Heather Payne
ABSTRACT
While the sharing economy has mostly focused on tangible assets or facilitating labor transactions, the potential to incorporate sharing—in the form of changes to behavior that create societal good—requires a different construct for electricity: one focused on an intangible asset, specifically data. With data access and sharing, it becomes possible not only to value negawatts—the decision not to use electricity at a given time—but to provide an incentive for load reduction, load shifting, and peak shaving, all three of which provide societal benefits by aiding reliability, decreasing capital requirements, and preventing greenhouse gas emissions.
While sharing data can itself have value and create a market that enables behavior change, the energy sharing economy around demand response is two-fold: the data are shared, which enables the market to value behavior changes, and, when that market indicates sufficient value, the demand response action is shared. By not using energy at that point in time—by removing electric load—sharing occurs, leading to system-wide and overall societal benefits.

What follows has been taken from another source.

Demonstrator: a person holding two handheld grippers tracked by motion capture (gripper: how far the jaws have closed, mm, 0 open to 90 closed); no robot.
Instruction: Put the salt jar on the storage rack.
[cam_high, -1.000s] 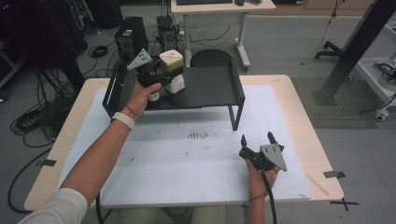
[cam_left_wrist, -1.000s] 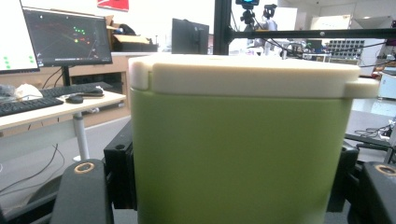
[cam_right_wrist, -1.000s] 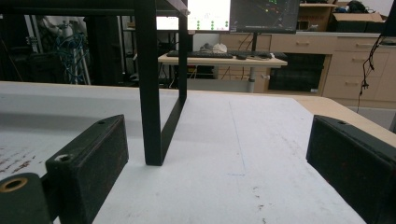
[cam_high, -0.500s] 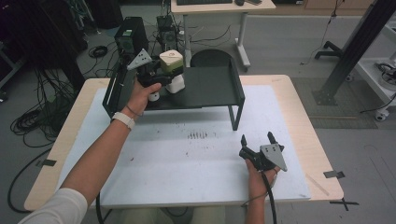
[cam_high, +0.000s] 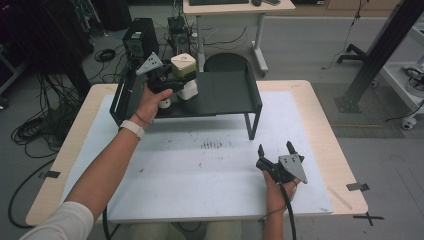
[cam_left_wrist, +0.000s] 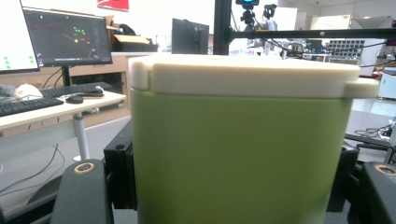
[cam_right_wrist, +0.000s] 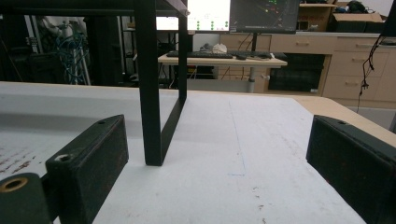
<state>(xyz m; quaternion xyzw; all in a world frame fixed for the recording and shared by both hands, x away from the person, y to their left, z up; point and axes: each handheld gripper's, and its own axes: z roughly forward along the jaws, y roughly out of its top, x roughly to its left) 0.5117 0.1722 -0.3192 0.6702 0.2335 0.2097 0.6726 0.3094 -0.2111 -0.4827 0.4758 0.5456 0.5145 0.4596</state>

However, none of this will occur without clear ownership of—and, therefore, the ability to monetize—electricity usage data. This article will discuss the sharing economy and how those concepts could be applied to electricity, survey how different states have approached the ownership of electricity data, classify and explore the ownership of electricity usage data through the lens of traditional property law concepts, and discuss how those various solutions affect the ability to value demand response behaviors. It will then discuss what changes are necessary to facilitate the energy sharing economy.